#### Aim of the exercise:
Output every line below as it stands, dropping only the images.

*** Opening Collected data ***

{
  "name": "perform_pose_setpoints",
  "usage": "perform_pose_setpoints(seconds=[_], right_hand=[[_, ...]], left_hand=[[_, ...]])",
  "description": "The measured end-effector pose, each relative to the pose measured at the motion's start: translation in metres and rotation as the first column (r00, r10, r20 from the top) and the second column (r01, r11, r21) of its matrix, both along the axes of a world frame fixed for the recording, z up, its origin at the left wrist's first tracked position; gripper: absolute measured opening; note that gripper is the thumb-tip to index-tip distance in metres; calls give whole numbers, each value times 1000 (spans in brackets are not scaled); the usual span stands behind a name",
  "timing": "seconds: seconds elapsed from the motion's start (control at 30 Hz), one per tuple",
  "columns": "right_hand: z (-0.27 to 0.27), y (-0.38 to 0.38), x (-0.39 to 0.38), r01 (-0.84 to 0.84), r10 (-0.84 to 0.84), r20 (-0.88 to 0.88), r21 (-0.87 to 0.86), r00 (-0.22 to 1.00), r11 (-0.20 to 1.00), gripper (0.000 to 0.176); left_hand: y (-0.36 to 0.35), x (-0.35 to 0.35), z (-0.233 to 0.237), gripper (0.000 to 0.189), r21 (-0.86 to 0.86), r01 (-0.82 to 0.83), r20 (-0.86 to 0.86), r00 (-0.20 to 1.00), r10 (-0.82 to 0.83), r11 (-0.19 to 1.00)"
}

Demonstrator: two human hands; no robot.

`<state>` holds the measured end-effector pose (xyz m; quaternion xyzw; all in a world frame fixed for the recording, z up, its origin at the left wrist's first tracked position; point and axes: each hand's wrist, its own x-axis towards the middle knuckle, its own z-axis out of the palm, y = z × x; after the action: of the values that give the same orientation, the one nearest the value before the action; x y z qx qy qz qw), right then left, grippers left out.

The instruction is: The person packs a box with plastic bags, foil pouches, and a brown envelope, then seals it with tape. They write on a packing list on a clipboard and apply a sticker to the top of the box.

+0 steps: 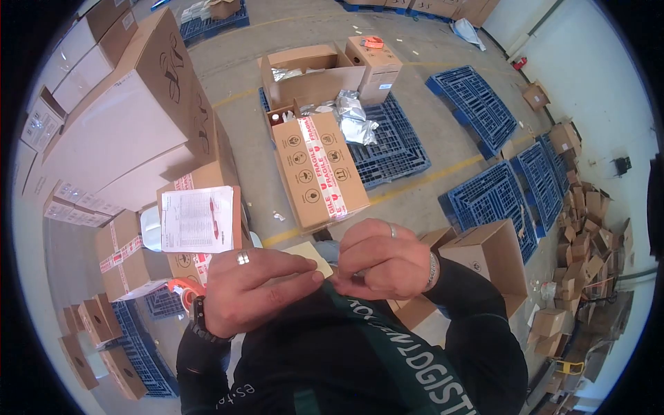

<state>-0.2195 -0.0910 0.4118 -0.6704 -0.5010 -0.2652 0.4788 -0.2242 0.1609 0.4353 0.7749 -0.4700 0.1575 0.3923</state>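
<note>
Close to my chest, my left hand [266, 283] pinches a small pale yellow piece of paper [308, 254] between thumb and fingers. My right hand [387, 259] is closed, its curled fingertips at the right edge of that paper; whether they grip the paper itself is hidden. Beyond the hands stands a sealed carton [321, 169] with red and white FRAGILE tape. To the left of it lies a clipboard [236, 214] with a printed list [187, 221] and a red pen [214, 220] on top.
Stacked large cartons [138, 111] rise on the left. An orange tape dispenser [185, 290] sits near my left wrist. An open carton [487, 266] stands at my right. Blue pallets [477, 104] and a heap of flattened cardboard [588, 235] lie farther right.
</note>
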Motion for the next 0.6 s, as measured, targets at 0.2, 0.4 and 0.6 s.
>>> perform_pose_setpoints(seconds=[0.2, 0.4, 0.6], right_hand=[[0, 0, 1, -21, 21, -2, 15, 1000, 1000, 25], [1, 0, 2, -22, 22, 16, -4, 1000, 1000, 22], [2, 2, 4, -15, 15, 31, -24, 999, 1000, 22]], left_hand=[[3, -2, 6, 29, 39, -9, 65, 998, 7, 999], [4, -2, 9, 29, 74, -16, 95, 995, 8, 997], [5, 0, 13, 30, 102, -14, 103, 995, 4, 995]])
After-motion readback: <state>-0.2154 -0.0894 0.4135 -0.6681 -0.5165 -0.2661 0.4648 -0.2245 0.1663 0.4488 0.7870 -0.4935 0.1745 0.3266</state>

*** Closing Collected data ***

#### Completed exercise:
{
  "name": "perform_pose_setpoints",
  "usage": "perform_pose_setpoints(seconds=[_], right_hand=[[_, ...]], left_hand=[[_, ...]])",
  "description": "The measured end-effector pose, each relative to the pose measured at the motion's start: translation in metres and rotation as the first column (r00, r10, r20 from the top) and the second column (r01, r11, r21) of its matrix, both along the axes of a world frame fixed for the recording, z up, its origin at the left wrist's first tracked position; gripper: absolute measured opening; note that gripper is the thumb-tip to index-tip distance in metres; calls give whole numbers, each value times 1000 (spans in brackets are not scaled); the usual span stands behind a name",
  "timing": "seconds: seconds elapsed from the motion's start (control at 30 Hz), one per tuple",
  "columns": "right_hand: z (-0.27 to 0.27), y (-0.38 to 0.38), x (-0.39 to 0.38), r01 (-0.84 to 0.84), r10 (-0.84 to 0.84), r20 (-0.88 to 0.88), r21 (-0.87 to 0.86), r00 (-0.22 to 1.00), r11 (-0.20 to 1.00), gripper (0.000 to 0.176); left_hand: y (-0.36 to 0.35), x (-0.35 to 0.35), z (-0.233 to 0.237), gripper (0.000 to 0.189), r21 (-0.86 to 0.86), r01 (-0.82 to 0.83), r20 (-0.86 to 0.86), r00 (-0.20 to 1.00), r10 (-0.82 to 0.83), r11 (-0.19 to 1.00)"
}

Demonstrator: two human hands; no robot.

`<state>` holds the measured end-effector pose (xyz m; quaternion xyzw; all in a world frame fixed for the recording, z up, its origin at the left wrist's first tracked position; point and axes: each hand's wrist, its own x-axis towards the middle knuckle, its own z-axis out of the palm, y = z × x; after the action: of the values that give the same orientation, the one nearest the value before the action; x y z qx qy qz qw), right then left, grippers left out.

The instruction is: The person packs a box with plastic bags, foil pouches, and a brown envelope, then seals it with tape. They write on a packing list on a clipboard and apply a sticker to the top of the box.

+0 steps: 

<state>-0.2195 -0.0910 0.4118 -0.6704 -0.5010 -0.2652 0.4788 -0.2242 0.1609 0.4353 0.7749 -0.4700 0.1575 0.3923</state>
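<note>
Close to my chest, my left hand [266, 283] pinches a small pale yellow piece of paper [308, 254] between thumb and fingers. My right hand [387, 259] is closed, its curled fingertips at the right edge of that paper; whether they grip the paper itself is hidden. Beyond the hands stands a sealed carton [321, 169] with red and white FRAGILE tape. To the left of it lies a clipboard [236, 214] with a printed list [187, 221] and a red pen [214, 220] on top.
Stacked large cartons [138, 111] rise on the left. An orange tape dispenser [185, 290] sits near my left wrist. An open carton [487, 266] stands at my right. Blue pallets [477, 104] and a heap of flattened cardboard [588, 235] lie farther right.
</note>
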Motion for the next 0.6 s, as measured, targets at 0.2, 0.4 and 0.6 s.
>>> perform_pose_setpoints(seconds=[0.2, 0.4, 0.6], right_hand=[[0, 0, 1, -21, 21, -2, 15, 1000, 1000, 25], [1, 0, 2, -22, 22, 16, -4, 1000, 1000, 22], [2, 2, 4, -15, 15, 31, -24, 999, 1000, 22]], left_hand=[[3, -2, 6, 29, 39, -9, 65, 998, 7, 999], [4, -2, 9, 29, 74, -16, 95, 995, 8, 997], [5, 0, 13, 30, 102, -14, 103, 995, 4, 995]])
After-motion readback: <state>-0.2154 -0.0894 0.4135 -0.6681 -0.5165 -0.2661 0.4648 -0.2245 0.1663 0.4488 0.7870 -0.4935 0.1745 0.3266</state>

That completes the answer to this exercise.